Novel Design of a HVDC Magnetized Electron Source

solenoid, permanent-magnet, gun, simulation

4034

O.H. Rahman, J. Skaritka, E. Wang
BNL, Upton, New York, USA

Funding: Work supported by Brookhaven Science Associates, LLC under Contract No. DE-SC0012704 with the U.S. Department of Energy.
The hadron beam in EIC is flat with a transverse size ratio of about 1:3. The cooling rate of the hadron beam can be maximized if the electron beam from the strong hadron cooler fully overlaps with the hadron beam. Therefore, generating a flat electron beam is essential. The most efficient way to generate a flat electron beam is to produce a magnetized beam first, and then convert it to flat to the desired transverse size ratio. Using a Magnetized electron beam is a promising way to cool high-energy hadrons. One of the major challenges in producing magnetized beams is fine-tuning the longitudinal magnetic field on the cathode surface and maintaining the desired field uniformity over the emission area.

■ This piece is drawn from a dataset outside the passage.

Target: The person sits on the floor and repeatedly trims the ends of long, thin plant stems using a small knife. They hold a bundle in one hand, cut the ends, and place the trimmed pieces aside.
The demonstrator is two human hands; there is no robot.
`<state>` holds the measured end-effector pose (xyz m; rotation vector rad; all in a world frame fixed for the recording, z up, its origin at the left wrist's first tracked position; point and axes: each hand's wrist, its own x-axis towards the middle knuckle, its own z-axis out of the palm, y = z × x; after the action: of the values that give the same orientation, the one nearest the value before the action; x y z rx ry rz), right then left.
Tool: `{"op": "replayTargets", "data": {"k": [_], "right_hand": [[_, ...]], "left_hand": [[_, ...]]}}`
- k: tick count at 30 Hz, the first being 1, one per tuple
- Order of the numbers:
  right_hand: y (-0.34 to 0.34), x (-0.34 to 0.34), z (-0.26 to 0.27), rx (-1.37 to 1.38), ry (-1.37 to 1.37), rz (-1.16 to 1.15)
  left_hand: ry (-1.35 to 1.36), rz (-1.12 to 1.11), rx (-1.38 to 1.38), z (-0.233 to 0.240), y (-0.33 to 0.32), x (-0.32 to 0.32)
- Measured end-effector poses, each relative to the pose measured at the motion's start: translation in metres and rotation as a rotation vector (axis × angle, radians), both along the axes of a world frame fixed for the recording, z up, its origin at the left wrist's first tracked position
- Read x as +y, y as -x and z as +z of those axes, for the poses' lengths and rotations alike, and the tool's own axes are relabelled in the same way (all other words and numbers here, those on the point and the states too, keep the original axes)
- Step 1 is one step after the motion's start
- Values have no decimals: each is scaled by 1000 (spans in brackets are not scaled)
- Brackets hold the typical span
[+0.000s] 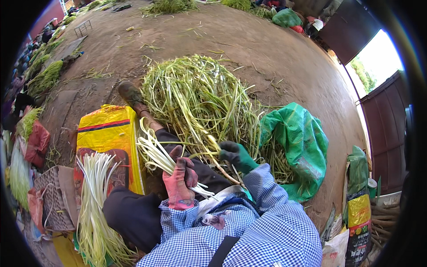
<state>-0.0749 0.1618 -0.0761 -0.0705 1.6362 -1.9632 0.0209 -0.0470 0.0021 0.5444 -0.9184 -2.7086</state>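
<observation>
My left hand (pixel 180 185), in a pink glove with dark-stained fingers, is closed around a bundle of pale stalks (pixel 156 150), probably garlic shoots. My right hand (pixel 237 156), in a green and dark grey glove, holds a yellow-green stalk (pixel 211 144) at the near edge of a big heap of long green stalks (pixel 196 96). A thin root-like end hangs below that hand, and a narrow dark thing there is too unclear to name. A larger bundle of clean pale stalks (pixel 95 193) lies at my left on a yellow and red sack (pixel 103 125).
A green woven sack (pixel 300 150) lies against the heap's right side. A grey basket (pixel 55 197) stands at far left. My outstretched leg and shoe (pixel 130 91) border the heap. Filled sacks (pixel 358 213) and sticks (pixel 385 220) are at lower right. Other people sit along the far edges.
</observation>
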Motion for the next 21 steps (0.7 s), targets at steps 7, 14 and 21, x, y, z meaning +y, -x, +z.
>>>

In this paper, we discuss the design of a novel high voltage DC gun capable of fine-tuning the B field on the cathode. This is achieved by installing a permanent magnet inside the cathode puck, with a solenoid field at the front of the cathode. We show magnetostatic simulation to prove the feasibility of this idea. We also show preliminary beam dynamics simulations showing emittance from the gun as the permanent magnet and solenoidal fields are tuned for minimum emittance.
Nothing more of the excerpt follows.